We have recently held that receipt by the Department of Corrections pursuant to revocation of probation on a sentence for which the defendant served a regimented discipline program constitutes a previous commitment for purposes of calculating the minimum prison term on the current commitment only if the revocation occurred prior to the receipt for the current commitment. Ridinger v. Mo. Bd. of Prob. Parole, No. WD 64619, 2006 WL 1070790, at *5-6 (Mo.App.W.D., Apr. 25, 2006). In short, revocation of probation following a statutorily excluded "shock" or rehabilitation program counts as a prior commitment only if commitment on the revocation occurred prior to the current commitment. Id. Therefore, in this case, the 2002 revocation of probation on the 2001 case is a "commitment," but it is not "prior." Thus only the 1989 case is a "prior commitment" for purposes of calculating Mr. Furey's minimum time served under section 558.019. This comports with the legislative policy that short-term "shock" and rehabilitation programs not be held against a defendant for minimum sentencing purposes, provided the defendant successfully completes probation. This holding also recognizes the legislated balance in Chapter 558 between leniency for "shock" and rehabilitative incarceration on the one hand, and strict minimum sentencing for prior or persistent offenders on the other hand.
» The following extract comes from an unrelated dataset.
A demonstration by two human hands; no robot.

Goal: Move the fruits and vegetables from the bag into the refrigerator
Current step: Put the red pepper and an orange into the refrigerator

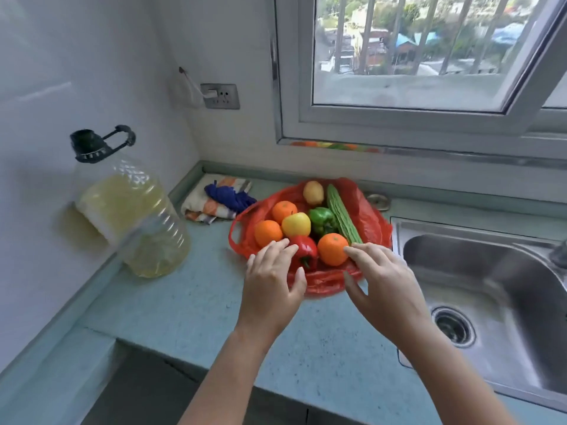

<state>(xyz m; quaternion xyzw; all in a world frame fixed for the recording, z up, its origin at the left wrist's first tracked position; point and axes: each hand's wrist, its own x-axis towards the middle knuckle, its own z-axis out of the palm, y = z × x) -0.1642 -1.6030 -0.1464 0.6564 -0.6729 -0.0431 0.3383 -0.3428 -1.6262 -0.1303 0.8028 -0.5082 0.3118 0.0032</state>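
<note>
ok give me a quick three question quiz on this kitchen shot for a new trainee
1. True or false: the red bag lies inside the sink.
2. How many oranges are in the bag?
3. Fill in: the left hand reaches over the red ____.
Key: 1 false, it lies on the counter beside the sink. 2 three. 3 pepper.
</note>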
The Department also argues, in its second point on appeal, that Star overruled our decisions in Irvin and Powell. We disagree. Star expressly declined to address the question because it had not been raised in the lower court. 160 S.W.3d at 378 n. 2. Alternatively, the Department asks us to reverse Irvin and Powell. We decline. The judgment is affirmed.
Harold L. Lowenstein, Judge, and Robert G. Ulrich, Judge, concur.